REQUIRED ACTION = Given the material below, return only the lines starting at the line with "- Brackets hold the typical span" and ending at the line with "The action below", exactly as they appear.

SUPPLIED ENTRIES =
== Segment start ==

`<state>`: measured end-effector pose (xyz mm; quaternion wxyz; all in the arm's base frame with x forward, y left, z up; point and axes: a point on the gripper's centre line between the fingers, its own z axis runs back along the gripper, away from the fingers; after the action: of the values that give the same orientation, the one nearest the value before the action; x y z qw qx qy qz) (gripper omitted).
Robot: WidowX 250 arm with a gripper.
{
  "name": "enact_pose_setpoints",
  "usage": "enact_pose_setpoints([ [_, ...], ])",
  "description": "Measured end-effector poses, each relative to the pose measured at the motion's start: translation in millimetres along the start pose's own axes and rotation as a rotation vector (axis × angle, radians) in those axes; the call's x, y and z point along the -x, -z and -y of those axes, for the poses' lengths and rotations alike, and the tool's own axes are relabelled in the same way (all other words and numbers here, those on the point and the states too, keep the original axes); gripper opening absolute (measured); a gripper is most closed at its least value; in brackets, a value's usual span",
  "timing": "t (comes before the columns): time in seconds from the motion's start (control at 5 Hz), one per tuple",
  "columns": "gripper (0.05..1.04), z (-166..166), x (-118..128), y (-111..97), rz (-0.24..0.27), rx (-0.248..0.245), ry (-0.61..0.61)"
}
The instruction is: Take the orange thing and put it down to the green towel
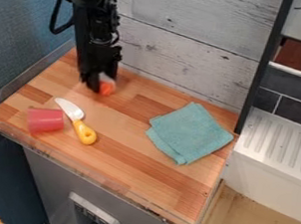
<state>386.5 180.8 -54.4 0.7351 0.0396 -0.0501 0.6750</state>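
Orange thing at gripper, upper-left of green towel, well apart. Can't tell if jaws apart or clamped. Risk: shallow grip, slips short of towel; uneven folds could tip it on release.

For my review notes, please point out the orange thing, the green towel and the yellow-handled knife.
Orange thing (106, 88): camera view, its lower part.
Green towel (190, 133): camera view, middle of the folded cloth.
Yellow-handled knife (84, 133): camera view, on the handle.
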Motion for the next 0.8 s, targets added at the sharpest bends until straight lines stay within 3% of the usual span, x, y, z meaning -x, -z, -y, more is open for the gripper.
enact_pose_setpoints([
  [0.2, 0.633, -5.8, 7.3, -21.7, 0.025, 0.013, -0.050],
  [0.4, 0.633, -13.1, 26.4, -38.0, 0.006, 0.021, -0.110],
  [0.8, 0.633, -40.1, 83.6, -59.1, 0.008, 0.008, -0.233],
])
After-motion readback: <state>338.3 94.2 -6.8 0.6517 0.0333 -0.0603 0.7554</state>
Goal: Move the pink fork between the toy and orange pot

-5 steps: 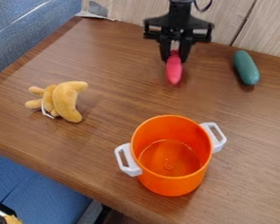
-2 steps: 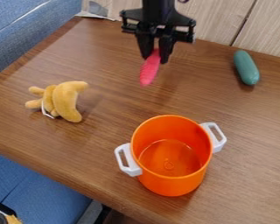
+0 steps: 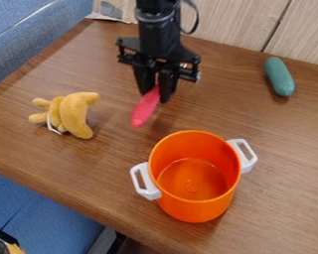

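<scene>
My gripper (image 3: 157, 97) hangs over the upper middle of the table, shut on one end of the pink fork (image 3: 145, 107). The fork slants down to the left from the fingers, its lower end pointing toward the area between the toy and the pot; whether it touches the table I cannot tell. To the left lies the yellow plush toy (image 3: 74, 115). The orange pot (image 3: 196, 210) with white handles stands upright at the lower right of the fork, apart from it.
A teal elongated object (image 3: 279, 76) lies at the upper right of the wooden table (image 3: 75, 173). Wooden panels (image 3: 245, 22) rise behind the table's back edge. Blue upholstery (image 3: 29, 37) borders its left side, and the front edge runs diagonally at lower left.
The gripper has moved left and then toward the camera, carrying the pink fork with it. In its grasp the fork now tilts to the left. Toy, pot and teal object have stayed put.
</scene>
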`<state>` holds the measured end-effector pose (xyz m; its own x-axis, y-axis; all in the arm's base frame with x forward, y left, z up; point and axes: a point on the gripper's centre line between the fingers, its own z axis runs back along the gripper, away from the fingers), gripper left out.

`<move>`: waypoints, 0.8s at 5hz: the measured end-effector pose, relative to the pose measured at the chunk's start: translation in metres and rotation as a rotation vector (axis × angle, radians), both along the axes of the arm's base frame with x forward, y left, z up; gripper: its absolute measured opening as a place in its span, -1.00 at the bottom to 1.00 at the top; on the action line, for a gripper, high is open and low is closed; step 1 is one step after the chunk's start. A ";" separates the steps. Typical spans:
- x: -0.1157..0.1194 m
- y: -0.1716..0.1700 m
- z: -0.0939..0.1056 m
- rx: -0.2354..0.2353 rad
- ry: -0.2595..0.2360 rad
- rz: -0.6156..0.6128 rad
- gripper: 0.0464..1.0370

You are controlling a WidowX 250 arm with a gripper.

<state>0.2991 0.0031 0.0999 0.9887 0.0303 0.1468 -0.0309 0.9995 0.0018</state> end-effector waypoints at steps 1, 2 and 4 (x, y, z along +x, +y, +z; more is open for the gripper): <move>-0.014 0.004 0.004 0.012 -0.014 -0.004 -0.43; -0.020 0.017 0.007 0.020 -0.050 0.018 -0.43; -0.041 0.012 -0.016 -0.010 -0.040 -0.040 -0.43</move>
<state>0.2584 0.0152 0.0839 0.9825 -0.0078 0.1861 0.0097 0.9999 -0.0091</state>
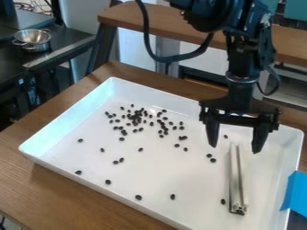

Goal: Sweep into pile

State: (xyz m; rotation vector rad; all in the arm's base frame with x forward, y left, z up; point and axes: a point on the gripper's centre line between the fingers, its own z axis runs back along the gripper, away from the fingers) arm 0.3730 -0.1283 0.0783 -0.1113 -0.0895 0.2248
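Camera view: see gripper (235,148) over right side of tray (69,117), with fingers spread and clamped on nothing. See bar (239,179) lying loose on floor of tray, right side, below gripper. Judge task part done at best: see loose heap of beans (137,119) toward far side of tray, dense at core, ragged at edges. Can't call it a proper pile yet. Left to do: grab bar, sweep in strays along near wall, mid-tray and right side of tray, then tighten heap.
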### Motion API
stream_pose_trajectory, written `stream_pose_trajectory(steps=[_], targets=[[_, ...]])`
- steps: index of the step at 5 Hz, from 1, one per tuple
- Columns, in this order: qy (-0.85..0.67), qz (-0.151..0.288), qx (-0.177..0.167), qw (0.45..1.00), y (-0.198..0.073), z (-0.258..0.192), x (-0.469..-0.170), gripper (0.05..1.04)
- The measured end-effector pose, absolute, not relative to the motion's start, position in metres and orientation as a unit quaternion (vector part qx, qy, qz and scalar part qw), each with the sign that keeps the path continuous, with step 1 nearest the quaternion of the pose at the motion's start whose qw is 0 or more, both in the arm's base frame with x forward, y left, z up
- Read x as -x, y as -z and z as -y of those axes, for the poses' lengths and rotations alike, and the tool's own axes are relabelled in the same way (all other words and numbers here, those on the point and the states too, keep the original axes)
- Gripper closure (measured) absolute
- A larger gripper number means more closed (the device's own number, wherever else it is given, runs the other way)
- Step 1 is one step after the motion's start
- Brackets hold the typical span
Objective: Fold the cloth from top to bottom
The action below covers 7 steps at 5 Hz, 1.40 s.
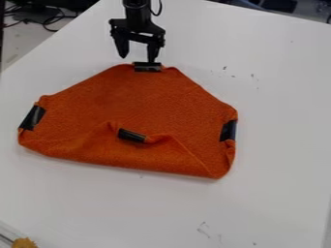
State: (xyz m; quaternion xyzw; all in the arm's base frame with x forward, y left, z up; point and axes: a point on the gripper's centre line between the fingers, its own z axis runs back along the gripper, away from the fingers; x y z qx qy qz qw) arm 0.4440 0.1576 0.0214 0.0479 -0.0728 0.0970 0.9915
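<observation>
White table [278,203] under everything here, with one edge slanting across the upper left and another down by the lower right corner. So, count: one cloth [129,97], orange, lying around the middle and a bit left, and four black strips [147,67] on it. One strip is at the top edge, one at the left side, one at the right, and one sits inward on the bottom flap, which is turned up over the cloth with a few creases. The bottom edge is a long fold, sloping down a little to the right. One gripper [138,57] hangs over the top edge, two fingers wide apart with a gap between, the right one right at the top strip, can't tell if it's actually touching. Plenty of white tabletop runs to the right of the cloth and below it, a narrower bit on the left. Also one yellowish lump [24,242] in the bottom left corner, and some cables [48,20] past the table, upper left
</observation>
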Motion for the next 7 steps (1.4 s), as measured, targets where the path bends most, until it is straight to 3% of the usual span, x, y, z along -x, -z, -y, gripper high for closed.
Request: stream_pose_trajectory(steps=[2, 4, 5, 7], targets=[[-0.096, 0.060, -0.035, 0.993, -0.015, -0.158, -0.442, 0.118], [-0.091, 0.076, -0.034, 0.992, -0.008, -0.154, -0.439, 0.615], [-0.090, 0.076, -0.035, 0.992, -0.008, -0.155, -0.439, 0.737], [-0.078, 0.075, -0.050, 0.993, -0.011, -0.155, -0.439, 0.860]])
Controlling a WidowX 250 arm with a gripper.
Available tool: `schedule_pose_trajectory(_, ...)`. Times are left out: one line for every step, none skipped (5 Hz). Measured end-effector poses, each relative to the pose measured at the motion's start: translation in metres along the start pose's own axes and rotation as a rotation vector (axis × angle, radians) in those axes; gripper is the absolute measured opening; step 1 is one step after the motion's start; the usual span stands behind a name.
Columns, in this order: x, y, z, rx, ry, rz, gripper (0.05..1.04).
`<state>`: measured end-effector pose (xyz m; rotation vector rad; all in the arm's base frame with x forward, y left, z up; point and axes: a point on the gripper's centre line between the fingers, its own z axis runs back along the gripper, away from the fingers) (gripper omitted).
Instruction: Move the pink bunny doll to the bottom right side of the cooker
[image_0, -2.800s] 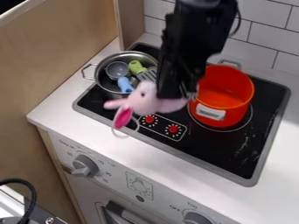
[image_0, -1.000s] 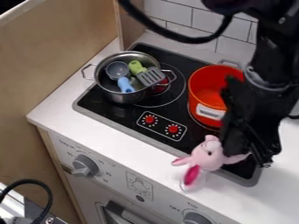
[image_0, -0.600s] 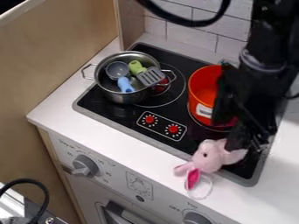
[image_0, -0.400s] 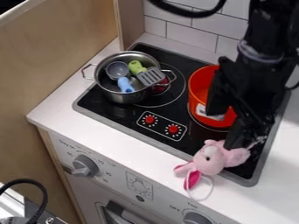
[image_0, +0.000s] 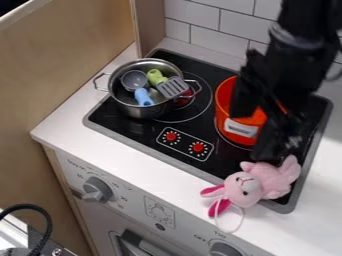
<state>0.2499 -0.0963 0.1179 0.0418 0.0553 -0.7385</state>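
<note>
Claw (image_0: 254, 136) fingers stand apart above the right part of the cooktop (image_0: 220, 165), with nothing held between them; whether the lower one still touches the pink bunny doll (image_0: 270, 181) I can't tell. Compared with the frame just before, the gripper sits a little higher, and the doll, which had hung or leaned below it, has tipped back with its face turned up. It now lies across the cooktop's front right corner, its head over the front rim and its ears reaching past it onto the white counter (image_0: 143, 170). The orange pot (image_0: 230, 105) remains on the cooktop's right side, and the steel pot (image_0: 137, 111) with utensils on its left.
</note>
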Motion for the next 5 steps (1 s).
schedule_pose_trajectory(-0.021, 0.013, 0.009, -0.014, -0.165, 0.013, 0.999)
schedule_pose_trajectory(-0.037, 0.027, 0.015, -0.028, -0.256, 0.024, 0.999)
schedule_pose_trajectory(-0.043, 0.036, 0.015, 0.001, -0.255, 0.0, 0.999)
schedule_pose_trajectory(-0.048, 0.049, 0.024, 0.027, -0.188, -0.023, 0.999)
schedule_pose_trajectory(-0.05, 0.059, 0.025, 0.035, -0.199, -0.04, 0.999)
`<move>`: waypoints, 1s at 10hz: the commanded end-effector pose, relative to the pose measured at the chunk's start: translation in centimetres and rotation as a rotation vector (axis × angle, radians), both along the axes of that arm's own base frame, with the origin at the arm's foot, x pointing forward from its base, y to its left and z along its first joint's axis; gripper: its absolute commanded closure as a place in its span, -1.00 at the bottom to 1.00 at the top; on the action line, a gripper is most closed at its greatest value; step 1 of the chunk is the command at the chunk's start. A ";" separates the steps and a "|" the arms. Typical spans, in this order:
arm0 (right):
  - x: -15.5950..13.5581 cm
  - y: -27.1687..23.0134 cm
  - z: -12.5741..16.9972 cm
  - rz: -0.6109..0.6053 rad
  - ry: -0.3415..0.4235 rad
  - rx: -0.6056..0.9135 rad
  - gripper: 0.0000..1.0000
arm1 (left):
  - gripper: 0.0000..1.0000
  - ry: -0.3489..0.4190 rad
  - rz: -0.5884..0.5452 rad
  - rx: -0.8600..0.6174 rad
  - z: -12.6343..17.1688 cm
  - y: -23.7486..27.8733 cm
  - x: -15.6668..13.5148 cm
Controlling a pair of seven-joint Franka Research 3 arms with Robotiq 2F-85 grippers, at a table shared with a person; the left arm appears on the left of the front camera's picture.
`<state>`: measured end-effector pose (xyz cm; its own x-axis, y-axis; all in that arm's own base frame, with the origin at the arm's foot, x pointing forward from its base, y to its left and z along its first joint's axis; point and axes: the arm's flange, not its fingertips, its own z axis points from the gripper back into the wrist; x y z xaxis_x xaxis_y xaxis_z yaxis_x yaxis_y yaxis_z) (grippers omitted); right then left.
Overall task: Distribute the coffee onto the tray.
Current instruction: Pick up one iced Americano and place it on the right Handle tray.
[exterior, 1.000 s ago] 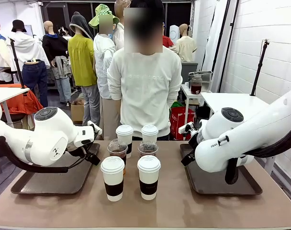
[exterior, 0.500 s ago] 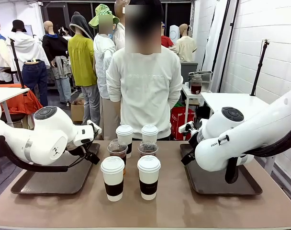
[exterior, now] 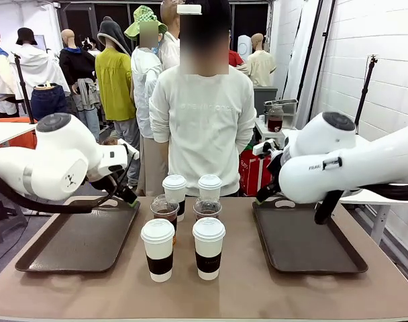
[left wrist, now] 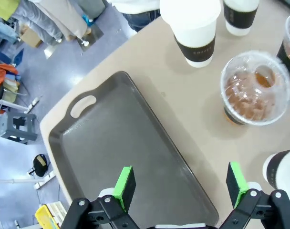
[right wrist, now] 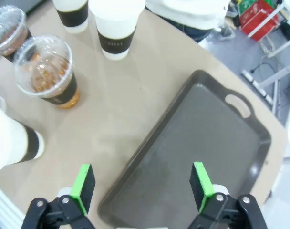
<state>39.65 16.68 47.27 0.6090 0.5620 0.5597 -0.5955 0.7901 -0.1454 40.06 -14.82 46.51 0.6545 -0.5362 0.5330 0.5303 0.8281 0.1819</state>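
Smooth matt trays, paper cups, glossy clear plastic domed cups.

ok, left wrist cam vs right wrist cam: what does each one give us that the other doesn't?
Left wrist: the left tray, bare, with the open left tool over it, and a grey stool on the floor past the table edge.
Right wrist: the right tray, bare, with the open right tool over it, and a red container on the floor.
Both: the tan table with the cup cluster, dome-lidded cups of brown liquid and white paper cups with black sleeves, none on a tray.
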 end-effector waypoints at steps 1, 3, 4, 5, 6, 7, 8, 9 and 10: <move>-0.5 -0.7 2.4 0.076 0.011 0.025 -1.00 | -1.00 0.009 -0.013 0.001 2.8 -0.1 -0.9; -0.8 -1.1 4.3 0.109 0.009 0.035 -1.00 | -1.00 0.004 -0.004 0.014 4.5 0.4 -1.3; -0.6 -1.2 4.3 0.128 0.022 0.040 -1.00 | -1.00 0.007 -0.006 0.022 4.8 0.5 -1.3; -0.4 -1.5 4.5 0.148 0.033 0.056 -1.00 | -1.00 0.012 -0.009 0.030 5.0 0.7 -1.3; -0.5 -1.8 4.9 0.164 0.027 0.064 -1.00 | -1.00 0.010 -0.017 0.024 5.4 1.0 -1.3; -0.7 -2.1 5.3 0.183 0.021 0.081 -1.00 | -1.00 0.014 -0.064 -0.010 5.8 1.5 -1.5; -1.0 -2.5 5.8 0.221 0.013 0.116 -1.00 | -1.00 -0.012 -0.130 -0.050 6.4 2.2 -1.9; -1.4 -2.8 6.3 0.246 0.000 0.133 -1.00 | -1.00 -0.032 -0.174 -0.065 7.0 2.8 -2.4; -1.9 -3.3 6.7 0.292 -0.016 0.172 -1.00 | -1.00 -0.058 -0.235 -0.101 7.8 3.3 -3.1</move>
<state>37.96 14.20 53.83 0.4711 0.6098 0.6373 -0.7497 0.6575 -0.0750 37.86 -12.76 54.04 0.5462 -0.5994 0.5851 0.6384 0.7501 0.1725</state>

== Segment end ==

TASK RESPONSE =
- Brackets hold the typical span
Objective: Fold the cloth from top to bottom
The action below covers 7 steps at 5 Hz, 1.40 s.

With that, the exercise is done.